Valerie Rouzeau Pas revoir – Cold Spring in Winter translated by Susan Wicks; Arc Publications

Pas revoir, Valerie Rouzeau’s brilliant sequence of poems on the death of her father, is challenging in many ways and on many levels. The linguistic demands posed by its verbal dislocations and fragmentations, its allusiveness, and multiple lexical ambiguities would have put it completely out of reach of my French if I’d attempted to read it without the support of Susan Wicks’ translation. With her support, I’ve been able to appreciate beauties in the original which she has not been able to render into English – which is, after all, the point of a parallel text translation. For example, the poems of Pas revoir are set out as prose, but it’s striking how often their internal rhymes act as a kind of punctuation, unobtrusively shaping  their sentences into rhythmic phrases so that they seem to contain within themselves elusive suggestions of poetic form, making a strong impact as you read but dissolving as you look at them closely. These intimations of form suggest emphases of meaning. In the poem beginning “Ce n’est toujours pas toi ce cadavre” the rhyming of the repeated “toi” against “comme ça” and “si courtois” cruelly underlines the contrast between the person that the father was and the mere thing that he has been unmade into by death:

Ce n’est toujours pas toi ce cadavre
comme si toi tu aurais tenu en place
comme ça comme si tu ne savais plus
dire bonjour toi si courtois.

Wicks is alert to this strategy and elsewhere she has created similar effects herself, though rhyming different words and so creating her own different emphases.

Clearly there are delicacies of meaning that elude translation. In that last stanza, Wicks can capture the poignant understatement of “comme si” (“as if”) but not the multiple suggestions of “tu ne savais plus”, which she translates as “couldn’t bring yourself to”, which is fine, but leaves out “could no longer” and “no longer knew how to”. To my mind this last meaning is particularly touching because in echoing the baby talk by which Rouzeau so frequently conveys the depth of loss brought by her father’s death, it makes us imagine her as a child pitying and understanding another child’s incapacity, and this evokes the tenderness of her feelings for her father.

If there are inevitably losses in translation, there are equally gains, reflecting the translator’s own creativity.
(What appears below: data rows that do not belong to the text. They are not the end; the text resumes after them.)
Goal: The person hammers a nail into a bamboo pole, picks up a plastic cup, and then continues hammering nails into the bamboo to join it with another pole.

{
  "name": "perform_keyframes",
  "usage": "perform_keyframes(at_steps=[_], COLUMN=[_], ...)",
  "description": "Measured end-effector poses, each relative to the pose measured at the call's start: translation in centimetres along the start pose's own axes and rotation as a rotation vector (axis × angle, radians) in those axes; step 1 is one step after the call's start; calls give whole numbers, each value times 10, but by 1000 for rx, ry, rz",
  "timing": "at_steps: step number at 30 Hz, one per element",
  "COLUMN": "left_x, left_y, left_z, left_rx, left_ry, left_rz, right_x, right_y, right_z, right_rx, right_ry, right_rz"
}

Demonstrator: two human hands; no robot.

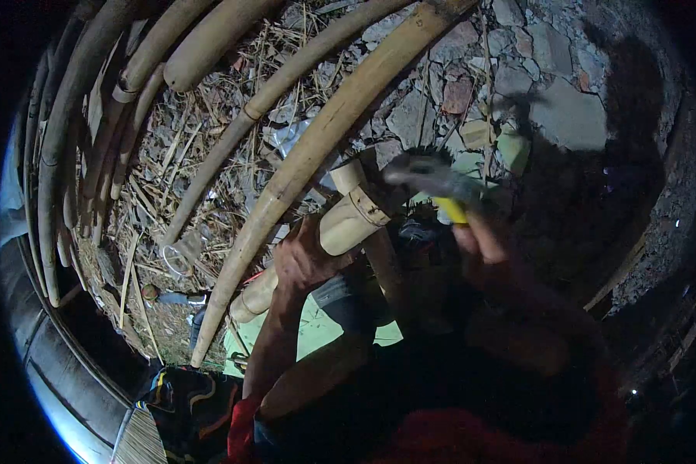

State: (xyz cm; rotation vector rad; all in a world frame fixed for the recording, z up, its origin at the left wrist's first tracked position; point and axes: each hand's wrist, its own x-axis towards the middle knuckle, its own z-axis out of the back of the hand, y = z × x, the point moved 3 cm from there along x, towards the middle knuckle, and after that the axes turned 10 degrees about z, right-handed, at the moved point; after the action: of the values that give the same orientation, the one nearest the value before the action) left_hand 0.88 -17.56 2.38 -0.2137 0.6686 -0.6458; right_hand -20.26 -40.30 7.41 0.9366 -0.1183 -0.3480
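Observation:
My left hand [305, 257] is wrapped round a thick bamboo pole [351, 226], whose cut end with a cracked rim points up and to the right. Below that hand, more of the pole slants down to the left. In my right hand [481, 241] is a claw hammer [433, 178] with a yellow part on its handle, smeared by motion. Its dark head hangs just beyond the upper right end of the pole. A short bamboo piece [349, 176] stands out close behind that end.
A long bamboo pole [317, 151] crosses the scene diagonally, with more bamboo poles [77, 116] stacked at the left. Broken stones [568, 116] and dry plant scraps cover the ground. A pale green sheet [313, 325] lies beneath my left arm.

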Motion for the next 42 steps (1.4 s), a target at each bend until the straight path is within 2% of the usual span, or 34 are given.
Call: perform_keyframes(at_steps=[2, 3, 6, 8, 10, 13, 16, 19, 22, 24, 26, 27, 30, 32, 34, 37, 39, 41, 42], left_x=[-2, -2, -5, -3, -3, -2, -3, -3, -2, -3, -2, 0, -3, -2, 8, 18, 24, 25, 23], left_y=[2, 3, 8, 6, 5, 5, 7, 17, 10, 11, 10, 10, 29, 38, 17, 26, 36, 35, 24], left_z=[-1, -2, -6, -4, 1, -2, -4, -9, -4, -4, -3, -2, -11, -16, 4, 2, -8, -8, -1], left_rx=[-7, -3, 3, 22, 53, 33, 85, -3, 11, 23, 11, -15, 16, 14, -50, -75, -152, -204, -218], left_ry=[-21, -38, -47, -30, -7, -10, -32, -3, -1, -26, -47, -70, -104, -52, 72, 103, 90, 75, 68], left_rz=[-9, -21, 8, 10, 8, 35, 40, 13, 22, 18, -27, -55, -92, -84, -41, -103, -150, -169, -169], right_x=[-5, -6, -16, -20, -20, -27, -15, -11, -25, -27, -16, -11, -6, -3, -7, -3, -8, -8, -4], right_y=[-6, -11, -14, -16, -19, -21, -14, -17, -19, -16, -24, -23, -11, -6, -11, -4, -16, -27, -29], right_z=[-5, -11, -17, -5, -3, -13, -10, 2, -18, -27, -35, -31, -14, -6, -6, 1, -8, -12, -11], right_rx=[50, 72, 215, 383, 369, 149, 17, 201, -8, 153, 111, 42, 122, 177, 139, 208, 66, 42, 89], right_ry=[63, -70, -372, -439, -324, -86, 276, -260, -487, -145, 154, 118, -88, -164, -201, -26, 53, 147, 201], right_rz=[26, 78, -60, -193, -376, -406, -372, -258, -31, -235, -270, -157, -96, -77, 93, -88, -11, -62, -154])
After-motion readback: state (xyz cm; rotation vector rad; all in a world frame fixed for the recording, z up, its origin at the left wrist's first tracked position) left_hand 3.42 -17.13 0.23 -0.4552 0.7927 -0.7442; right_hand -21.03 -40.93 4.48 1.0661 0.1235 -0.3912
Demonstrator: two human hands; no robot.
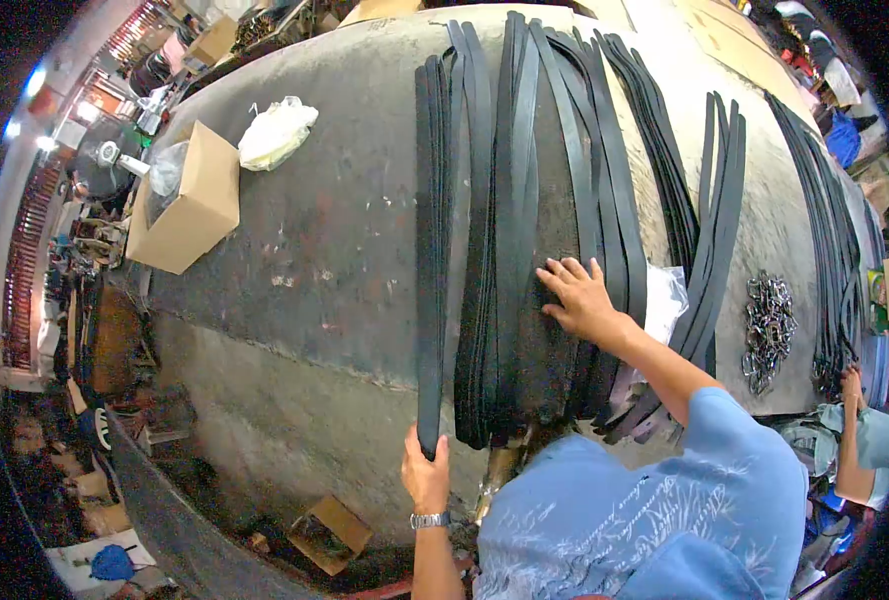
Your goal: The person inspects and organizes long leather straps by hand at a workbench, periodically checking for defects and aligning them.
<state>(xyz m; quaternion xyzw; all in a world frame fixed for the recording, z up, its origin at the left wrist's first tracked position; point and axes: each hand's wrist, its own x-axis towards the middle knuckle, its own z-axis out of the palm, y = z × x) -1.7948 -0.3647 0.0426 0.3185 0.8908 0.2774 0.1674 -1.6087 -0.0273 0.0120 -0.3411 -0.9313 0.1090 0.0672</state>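
Note:
Long black belt straps point(504, 230) lie side by side in bundles across the table. At the table's near edge, my left hand point(426, 478) is closed round the lower end of the leftmost bundle of straps point(430, 300). A metal-banded watch is on that wrist. My right hand point(576, 298) is spread with its fingers apart, palm down, over the gap between two strap bundles. Whether its palm presses on the straps beneath cannot be seen. Just right of it, a clear plastic bag point(665, 300) is partly hidden by my forearm.
A cardboard box point(196, 205) and a pale plastic bag point(278, 133) stand at the table's left. To the right are a pile of metal buckles point(768, 330) and further straps point(814, 220). Another person's hand point(851, 385) is at the far right; an open carton point(330, 533) sits below.

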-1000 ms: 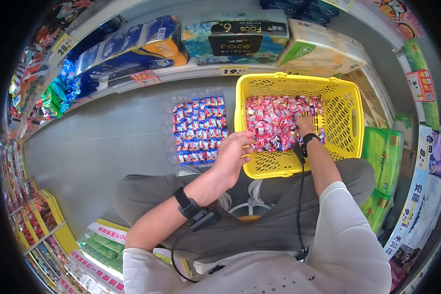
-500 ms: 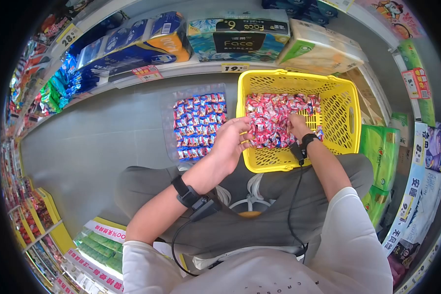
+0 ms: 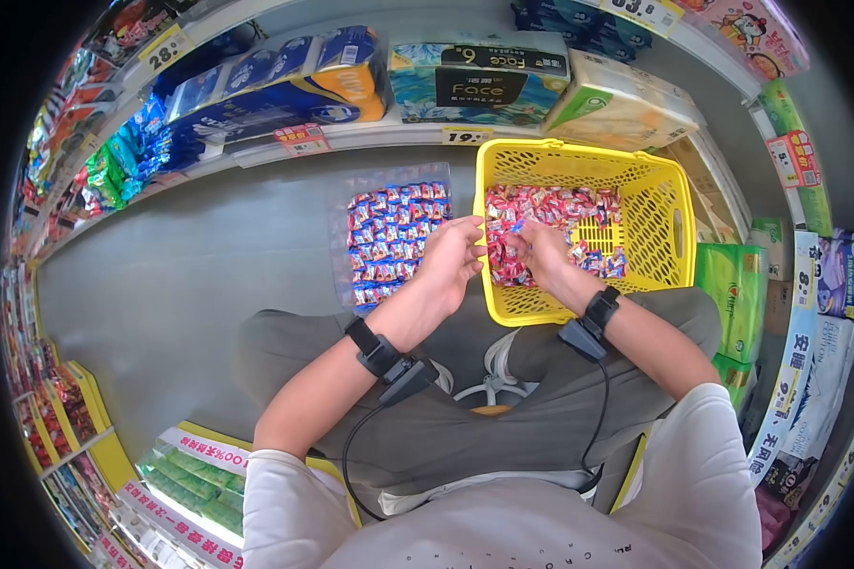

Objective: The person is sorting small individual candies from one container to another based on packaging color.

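Down on the shop floor, over the yellow basket's (image 3: 579, 150) left edge, my left hand (image 3: 451, 258) and right hand (image 3: 539, 252) are together pinching a wrapped candy (image 3: 505, 230), too small to tell its long axis.

A plain grey floor (image 3: 180, 275) is seen between the racks; a clear tray (image 3: 343, 237) is laid flat on it, filled with rows of blue-and-red sweets (image 3: 394, 242); a yellow basket (image 3: 678, 223) is set on the floor just beside the tray, to its right, with red sweets (image 3: 560, 204) heaped inside; behind both, a low white shelf (image 3: 370, 142) is fitted with price tags (image 3: 463, 136); blue tissue packs (image 3: 256, 90), a dark-labelled pack (image 3: 479, 81) and a green-and-white pack (image 3: 626, 100) are stacked on it side by side.
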`<control>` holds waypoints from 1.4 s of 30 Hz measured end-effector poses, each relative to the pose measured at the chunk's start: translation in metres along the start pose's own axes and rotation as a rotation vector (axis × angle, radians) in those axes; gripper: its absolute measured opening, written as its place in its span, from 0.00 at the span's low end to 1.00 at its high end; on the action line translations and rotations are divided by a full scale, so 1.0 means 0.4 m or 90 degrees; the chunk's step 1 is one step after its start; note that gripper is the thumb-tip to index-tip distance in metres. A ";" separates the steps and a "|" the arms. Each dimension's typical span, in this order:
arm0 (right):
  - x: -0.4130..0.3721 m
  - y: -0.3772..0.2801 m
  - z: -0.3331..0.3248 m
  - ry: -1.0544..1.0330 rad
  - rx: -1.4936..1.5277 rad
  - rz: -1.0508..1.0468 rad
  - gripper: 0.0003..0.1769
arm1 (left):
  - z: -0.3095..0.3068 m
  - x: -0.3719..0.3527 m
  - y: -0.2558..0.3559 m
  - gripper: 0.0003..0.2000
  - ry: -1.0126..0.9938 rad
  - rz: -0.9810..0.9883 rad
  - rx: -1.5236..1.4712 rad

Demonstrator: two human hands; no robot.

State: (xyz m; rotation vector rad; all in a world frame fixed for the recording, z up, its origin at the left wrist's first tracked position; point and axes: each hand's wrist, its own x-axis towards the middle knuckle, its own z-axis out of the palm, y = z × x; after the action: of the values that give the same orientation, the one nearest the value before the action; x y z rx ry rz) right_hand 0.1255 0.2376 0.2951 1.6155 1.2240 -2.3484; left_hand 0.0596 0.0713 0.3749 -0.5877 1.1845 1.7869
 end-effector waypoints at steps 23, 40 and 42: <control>0.208 0.009 0.031 0.161 -0.364 -0.176 0.15 | -0.022 0.052 0.001 0.13 0.100 0.083 0.065; -0.179 0.016 0.124 -0.168 -0.352 -0.283 0.11 | -0.051 0.036 -0.025 0.10 -0.035 0.117 0.014; -0.174 0.005 0.122 -0.177 -0.350 -0.257 0.12 | -0.048 0.028 -0.021 0.11 -0.040 0.146 0.026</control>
State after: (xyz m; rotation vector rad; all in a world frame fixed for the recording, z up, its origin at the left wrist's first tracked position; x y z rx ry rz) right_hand 0.1204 0.1796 0.3572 0.9056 2.0285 -2.0401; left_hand 0.0596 0.0599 0.3540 -0.3805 1.2840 1.9529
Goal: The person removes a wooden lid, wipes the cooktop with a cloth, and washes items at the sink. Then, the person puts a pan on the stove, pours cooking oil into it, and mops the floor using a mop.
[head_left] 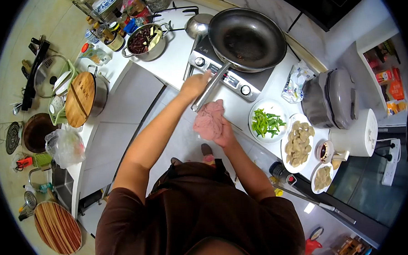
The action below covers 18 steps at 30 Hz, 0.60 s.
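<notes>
My left hand (195, 86) reaches to the front control panel of the induction cooker (206, 64), one finger stretched toward its buttons and the others partly curled. It holds nothing I can see. On the cooker stands a dark wok (248, 38), a few reddish bits in its bottom, its long metal handle (211, 87) pointing toward me beside my left hand. In my right hand (225, 134) is a bunched pink cloth (209, 120), held just below the handle's end over the counter's front edge.
Right of the cooker are a plate of sliced green peppers (267, 123), a plate of pale sliced food (299, 143) and a smaller plate (321, 178). To the left stand a pot of dried chilies (146, 43), several bottles (108, 38) and a wooden-lidded pot (81, 99).
</notes>
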Each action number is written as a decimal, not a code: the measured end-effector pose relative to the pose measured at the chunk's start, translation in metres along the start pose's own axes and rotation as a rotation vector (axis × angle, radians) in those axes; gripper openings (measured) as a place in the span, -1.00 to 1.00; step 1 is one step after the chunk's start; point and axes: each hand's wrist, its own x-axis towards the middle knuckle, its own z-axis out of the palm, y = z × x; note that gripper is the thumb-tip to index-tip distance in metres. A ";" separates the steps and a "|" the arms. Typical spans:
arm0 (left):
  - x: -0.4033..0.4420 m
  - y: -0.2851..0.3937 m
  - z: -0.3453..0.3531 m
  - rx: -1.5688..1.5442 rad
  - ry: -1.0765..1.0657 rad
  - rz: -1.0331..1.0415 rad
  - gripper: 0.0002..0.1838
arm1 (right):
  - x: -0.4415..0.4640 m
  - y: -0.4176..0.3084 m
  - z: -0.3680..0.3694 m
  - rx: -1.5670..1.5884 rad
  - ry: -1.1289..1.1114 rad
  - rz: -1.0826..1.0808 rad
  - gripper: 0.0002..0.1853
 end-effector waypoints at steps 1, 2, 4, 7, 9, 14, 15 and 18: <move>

Wicks translates “Ce n’est toujours pas toi ce cadavre” as “It’s still not you this corpse”. In the spirit of Rouzeau’s method of writing, in which omission of punctuation within the sentence / stanza units creates multiple overlapping syntactical relationships, that reads both as a single unpunctuated phrase (“even now this corpse is not you”) and as a pausing one: “It’s still, not you, this corpse”. This gives a double meaning to “still” which has no direct equivalent in the French but which distils the essential meaning of the whole poem: that death has robbed the father of all the movement and social warmth he had in life. This seems typical of the way in which close collaboration between the two poets in the development of this translation has allowed Wicks to breathe the life of English into a French poem while remaining true to its author’s intentions.

The linguistic dislocations with which the sequence begins suggest Rouzeau’s shock, emotional splintering, inability to absorb or accept what has happened. Frequent lapses into baby talk convincingly convey what a blow to her developed sense of self this is. As the sequence draws to an end, the language clarifies and simplifies, beautifully embodying the writer’s painful acceptance of death, her recovered sense of her own self and life, and her recovered ability to interact with and enjoy the world around her.  This sequence is equally important for its rich human truth and for its verbal and formal originality, and it is so both in Rouzeau’s original French and in Susan Wicks’ fine translation.

I would like to thank the editors of the Manchester Review for their permission to use this piece, which I wrote for them, and to thank Ian Pople in particular for putting Rouzeau my way.